• **Work order**: Lines of the listing that contain "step" need to be copied.

• **Data section**:
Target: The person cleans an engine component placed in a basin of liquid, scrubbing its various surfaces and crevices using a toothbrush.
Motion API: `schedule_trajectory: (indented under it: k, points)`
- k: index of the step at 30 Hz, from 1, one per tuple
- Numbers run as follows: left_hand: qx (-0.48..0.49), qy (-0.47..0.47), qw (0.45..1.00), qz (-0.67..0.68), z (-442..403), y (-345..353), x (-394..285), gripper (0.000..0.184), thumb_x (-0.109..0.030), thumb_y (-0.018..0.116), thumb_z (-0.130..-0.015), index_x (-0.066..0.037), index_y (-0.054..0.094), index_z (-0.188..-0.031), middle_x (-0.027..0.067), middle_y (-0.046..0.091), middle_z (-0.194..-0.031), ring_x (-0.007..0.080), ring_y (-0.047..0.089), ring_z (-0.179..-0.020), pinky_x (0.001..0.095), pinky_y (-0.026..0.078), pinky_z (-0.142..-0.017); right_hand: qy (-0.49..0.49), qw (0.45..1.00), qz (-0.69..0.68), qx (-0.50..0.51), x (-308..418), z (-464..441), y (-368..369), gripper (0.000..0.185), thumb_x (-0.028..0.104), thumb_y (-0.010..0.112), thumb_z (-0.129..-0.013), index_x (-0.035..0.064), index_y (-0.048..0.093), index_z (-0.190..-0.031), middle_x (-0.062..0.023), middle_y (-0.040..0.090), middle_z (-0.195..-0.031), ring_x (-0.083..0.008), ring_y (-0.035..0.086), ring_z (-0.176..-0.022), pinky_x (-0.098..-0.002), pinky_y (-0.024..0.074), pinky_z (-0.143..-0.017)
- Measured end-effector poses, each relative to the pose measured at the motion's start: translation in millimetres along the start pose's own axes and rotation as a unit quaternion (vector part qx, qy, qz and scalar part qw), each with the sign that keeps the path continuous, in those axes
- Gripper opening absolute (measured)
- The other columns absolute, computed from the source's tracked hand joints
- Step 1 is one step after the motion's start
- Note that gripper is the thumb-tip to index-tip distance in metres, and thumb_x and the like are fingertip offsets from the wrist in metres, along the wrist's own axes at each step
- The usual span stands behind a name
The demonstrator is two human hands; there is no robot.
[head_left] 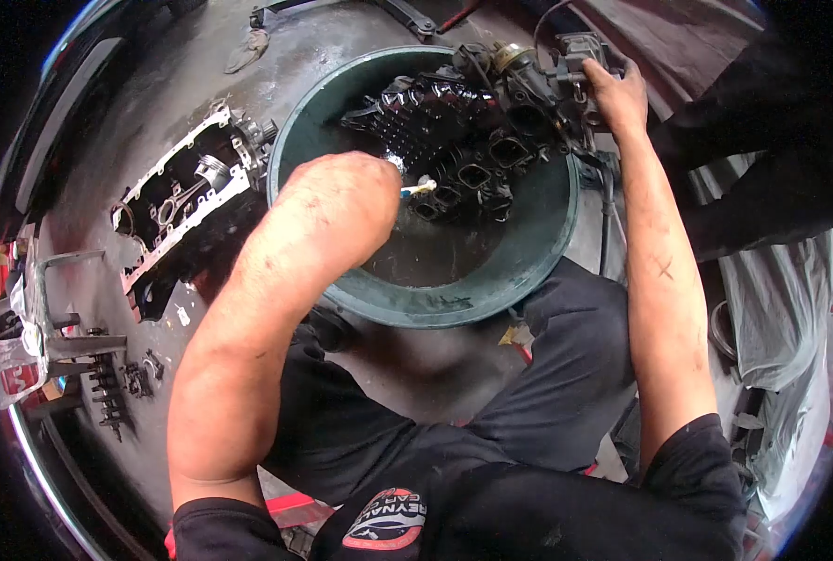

• **Answer section**:
- k: index of the step at 30 Hz, from 1, one per tuple
- Step 1 is one step after the motion's start
- Note that gripper is the thumb-tip to index-tip distance in metres, and thumb_x and the like are fingertip offsets from the wrist in metres, along the wrist's own axes at each step

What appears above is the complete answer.